Francisca se le queda viendo con duda, un segundo, y finalmente acepta:

—Pues eso dicen.

—¿Cómo se mató?

—Tomó veneno para ratas.

—¿Y es cierto que en los años veinte se colgó una señora en el patio?

—Hasta mañana, niña —Francisca corta en seco la conversación, le da un beso a la chica y se va a despedir de doña Leonor.
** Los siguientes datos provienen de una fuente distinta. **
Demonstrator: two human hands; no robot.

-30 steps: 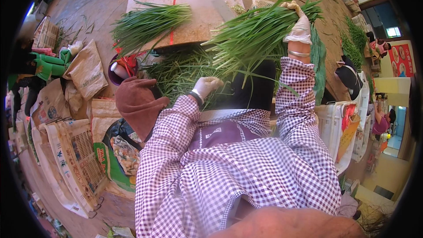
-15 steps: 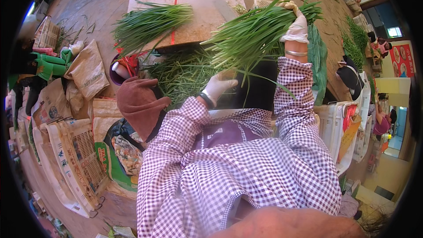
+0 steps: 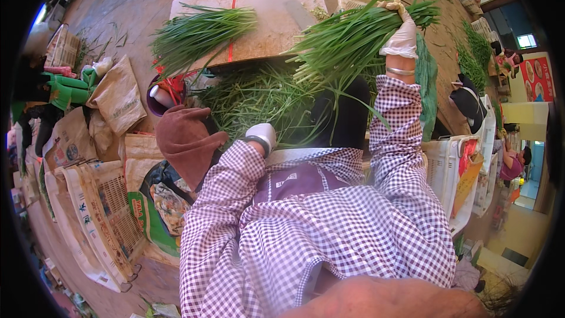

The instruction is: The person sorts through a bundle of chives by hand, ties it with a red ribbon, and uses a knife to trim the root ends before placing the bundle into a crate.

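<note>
One bunch [image 3: 347, 44] of long green leaves is at one o'clock, my right hand [image 3: 402, 35] closed firmly around it, its pale ends pointing to eight o'clock. Near the dial's centre, my left hand [image 3: 263, 134] looks curled beside the loose leaves [image 3: 253, 94]; I cannot tell how tightly, or whether it holds anything. I judge this step as steadying the bunch for handwork; the next move calls for left fingers reaching toward two o'clock, to its drooping strays.

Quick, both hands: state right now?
Left hand: cannot tell whether open or closed.
Right hand: closed, holding a bunch of long green leaves.
</note>
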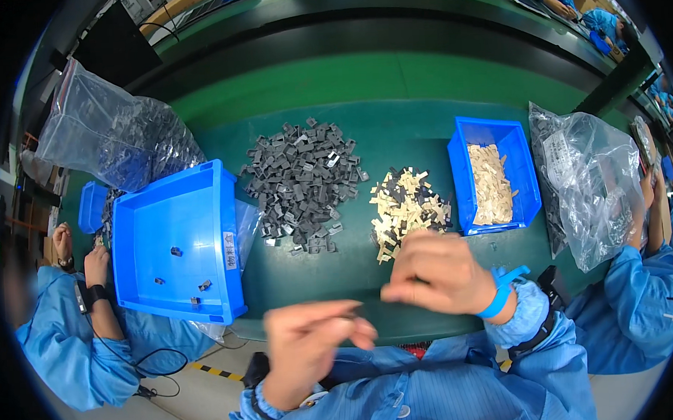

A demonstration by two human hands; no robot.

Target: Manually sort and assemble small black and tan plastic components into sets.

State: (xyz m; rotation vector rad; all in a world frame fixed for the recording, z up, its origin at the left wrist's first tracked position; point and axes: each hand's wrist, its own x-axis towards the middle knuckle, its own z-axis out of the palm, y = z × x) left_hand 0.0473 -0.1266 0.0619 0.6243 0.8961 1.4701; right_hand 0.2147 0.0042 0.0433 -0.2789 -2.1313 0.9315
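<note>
both hands, left hand [309, 346] and right hand [438, 274], are pinched shut near the beige clips [405, 207]; anything held is blurred.

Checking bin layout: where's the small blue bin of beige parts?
Head view, right of centre on the green table: the small blue bin sits between the mixed beige-and-dark pile and a clear plastic bag.

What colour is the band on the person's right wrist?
The wristband is bright blue; the head view shows it clearly, just behind the right hand.
</note>
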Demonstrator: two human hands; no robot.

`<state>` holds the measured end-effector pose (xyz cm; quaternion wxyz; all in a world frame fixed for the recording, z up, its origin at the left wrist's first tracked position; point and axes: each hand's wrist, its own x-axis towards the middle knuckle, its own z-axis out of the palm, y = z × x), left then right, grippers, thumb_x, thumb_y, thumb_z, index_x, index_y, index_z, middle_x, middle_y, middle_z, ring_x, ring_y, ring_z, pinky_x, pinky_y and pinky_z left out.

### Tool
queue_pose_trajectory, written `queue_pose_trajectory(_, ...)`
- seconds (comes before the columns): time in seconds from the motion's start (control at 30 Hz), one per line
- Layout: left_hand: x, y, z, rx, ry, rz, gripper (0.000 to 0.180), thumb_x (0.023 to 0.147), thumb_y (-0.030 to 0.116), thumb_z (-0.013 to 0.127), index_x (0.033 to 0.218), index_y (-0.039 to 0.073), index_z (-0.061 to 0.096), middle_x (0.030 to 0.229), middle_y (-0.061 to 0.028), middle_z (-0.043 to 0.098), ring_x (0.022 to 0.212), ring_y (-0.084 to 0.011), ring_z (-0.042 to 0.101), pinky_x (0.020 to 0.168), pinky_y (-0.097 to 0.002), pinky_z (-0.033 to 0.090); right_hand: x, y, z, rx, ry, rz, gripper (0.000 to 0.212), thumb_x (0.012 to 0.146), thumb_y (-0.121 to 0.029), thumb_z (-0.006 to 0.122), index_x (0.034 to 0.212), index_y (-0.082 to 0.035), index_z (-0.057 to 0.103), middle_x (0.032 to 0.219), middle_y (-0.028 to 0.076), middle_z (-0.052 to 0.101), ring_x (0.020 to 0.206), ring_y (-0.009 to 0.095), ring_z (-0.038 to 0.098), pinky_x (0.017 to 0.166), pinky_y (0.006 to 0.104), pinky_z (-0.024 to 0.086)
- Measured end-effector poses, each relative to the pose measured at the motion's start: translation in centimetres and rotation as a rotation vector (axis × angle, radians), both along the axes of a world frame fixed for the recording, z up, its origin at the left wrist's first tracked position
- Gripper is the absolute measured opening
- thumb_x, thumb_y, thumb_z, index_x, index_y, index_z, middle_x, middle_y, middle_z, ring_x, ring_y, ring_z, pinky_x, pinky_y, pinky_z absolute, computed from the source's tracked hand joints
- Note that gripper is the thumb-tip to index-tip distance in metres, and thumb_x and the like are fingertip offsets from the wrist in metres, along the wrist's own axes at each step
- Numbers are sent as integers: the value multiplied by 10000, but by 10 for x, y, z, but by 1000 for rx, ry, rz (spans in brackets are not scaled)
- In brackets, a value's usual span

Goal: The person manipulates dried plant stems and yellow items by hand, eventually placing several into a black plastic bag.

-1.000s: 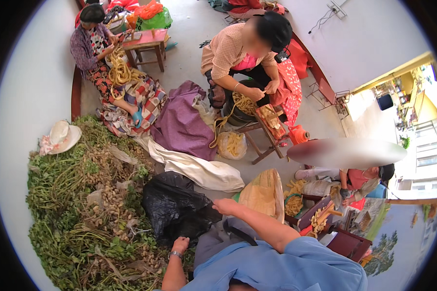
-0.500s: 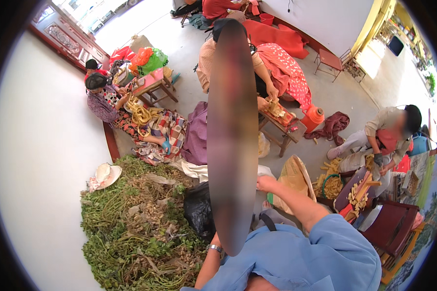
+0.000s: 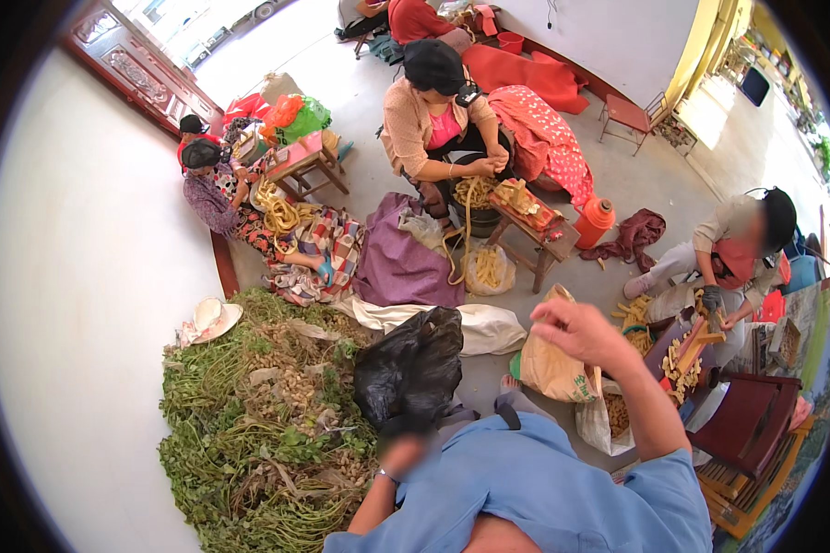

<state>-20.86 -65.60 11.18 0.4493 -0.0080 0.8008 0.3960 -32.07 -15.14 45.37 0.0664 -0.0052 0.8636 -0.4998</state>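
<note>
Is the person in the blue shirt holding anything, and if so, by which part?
The right hand is raised by the top of a tan sack; whether it grips the sack's edge cannot be told. The left hand is blurred, down by a black plastic bag; no hold is visible.

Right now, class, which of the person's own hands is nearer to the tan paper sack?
The right. The right hand is raised just above the tan paper sack, at its top edge. The left hand, blurred, is lower left by the black plastic bag, farther away.

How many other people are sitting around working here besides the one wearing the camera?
4, maybe more hidden: one in a pink cardigan at the centre stool, one in patterned clothes by the wall, one at right, and one in red at the top edge.
</note>
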Motion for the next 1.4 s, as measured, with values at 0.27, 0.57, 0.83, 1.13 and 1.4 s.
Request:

Albertina se queda sola en la cocina, hundida en sus pensamientos. Es cierto que en muchas ocasiones ha llamado a los fantasmas o ha tratado de comunicarse con ellos de alguna manera. Incluso los ha invitado a entrar, como si fueran vampiros. Y Mario qué más quisiera que sentarse a platicar con ella en los rodetes del patio, pero aunque estén uno al lado del otro, la distancia es muy grande. Ni aunque gritaran alcanzarían a oírse. Sería como gritar desde el fondo del río y esperar que los oyeran en la orilla. Aunque una cosa es verdad: los fantasmas a veces se hacen visibles sin darse cuenta. Es cuando están pensando o sintiendo algo con intensidad. En esos momentos es cuando los vivos llegan a sorprenderlos. El otro día, por ejemplo, estaba Arminda parada junto a una de las ventanas del primer piso, las de la vivienda vacía, y un hombre la distinguió desde la calle. La vio con su vestido de muselina violeta, su boina gris, su pelisse negra y su peinado de carré, como era ella en sus días felices pero también con la marca de la soga como una gargantilla de amatistas. Se puso pálido, apartó la vista con miedo y apresuró el paso, sólo para encontrarse con el espectro de Gerardo El Borracho, que andaba por ahí. Esa gente es la que ha creado las leyendas sobre el edificio (por cierto, es una calumnia eso de que Arminda se colgara en el patio; se colgó en su vivienda).